LINK BUILDING (SEO)

If you’re planning to make progress in search engine optimization (SEO), climbing the rankings of search engines like Google, you need to have a link building strategy in place. Google ranks websites and individual pages in part based on their *authority score, a measure of how trustworthy they are. And it measures trustworthiness in large part based on the number and authority of links pointing to a given page.

In other words, without links, your site won’t be seen as trustworthy—and even top-tier content loaded with strategically sound keywords won’t have a chance to rank.

Strong ON SITE Content

Much of link building is focused on offsite development, but before you even write your first guest post pitch, it’s important to have strong onsite content in place. All your built links need to point back to your site, and if you want them to stick, the destination pages on your site need to be compelling.

This will not only increase the value of the link, but also get new visitors to stick around longer. Try to address common questions and concerns, and provide lots of details and original thoughts in your work.

Realistic Goals

Link building doesn’t develop overnight. In most cases, it takes a few months of work to start seeing results, and several months beyond that to get a glimpse of link building’s true potential. Accordingly, it’s important for you to set both long-term goals and short-term goals.

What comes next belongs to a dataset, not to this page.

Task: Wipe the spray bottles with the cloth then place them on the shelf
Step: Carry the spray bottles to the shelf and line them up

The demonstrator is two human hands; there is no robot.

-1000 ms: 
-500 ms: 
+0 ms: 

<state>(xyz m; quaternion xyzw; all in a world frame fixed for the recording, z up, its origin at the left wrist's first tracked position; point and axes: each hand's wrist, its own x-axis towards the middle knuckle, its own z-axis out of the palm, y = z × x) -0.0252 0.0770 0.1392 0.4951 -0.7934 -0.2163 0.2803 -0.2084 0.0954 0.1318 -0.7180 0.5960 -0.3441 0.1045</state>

Be patient and understanding with the time-intensiveness of the strategy, but keep making incremental progress in areas you can control.

 How do you know if a score is good or not?

Generally speaking the higher the Authority Score of a domain, the more trusted it is. It is based on a scale of 1 to 100 so the closer the Authority Score is too 100 the better.

As the score increases, the impact of a link will increase. However, the impact of a link also strongly depends on your website’s niche.

 

*Authority score is a compound metric used to gauge a domain’s overall quality and influence on SEO. The score is based on the domain’s domain score, trust score, quantity of backlinks, quantity of referring domains, quantity of referring IPs, correlation between domain score and trust score, follow vs. nofollow links, organic search traffic (from our Organic Positions report), and number of users (from our Traffic Analytics report).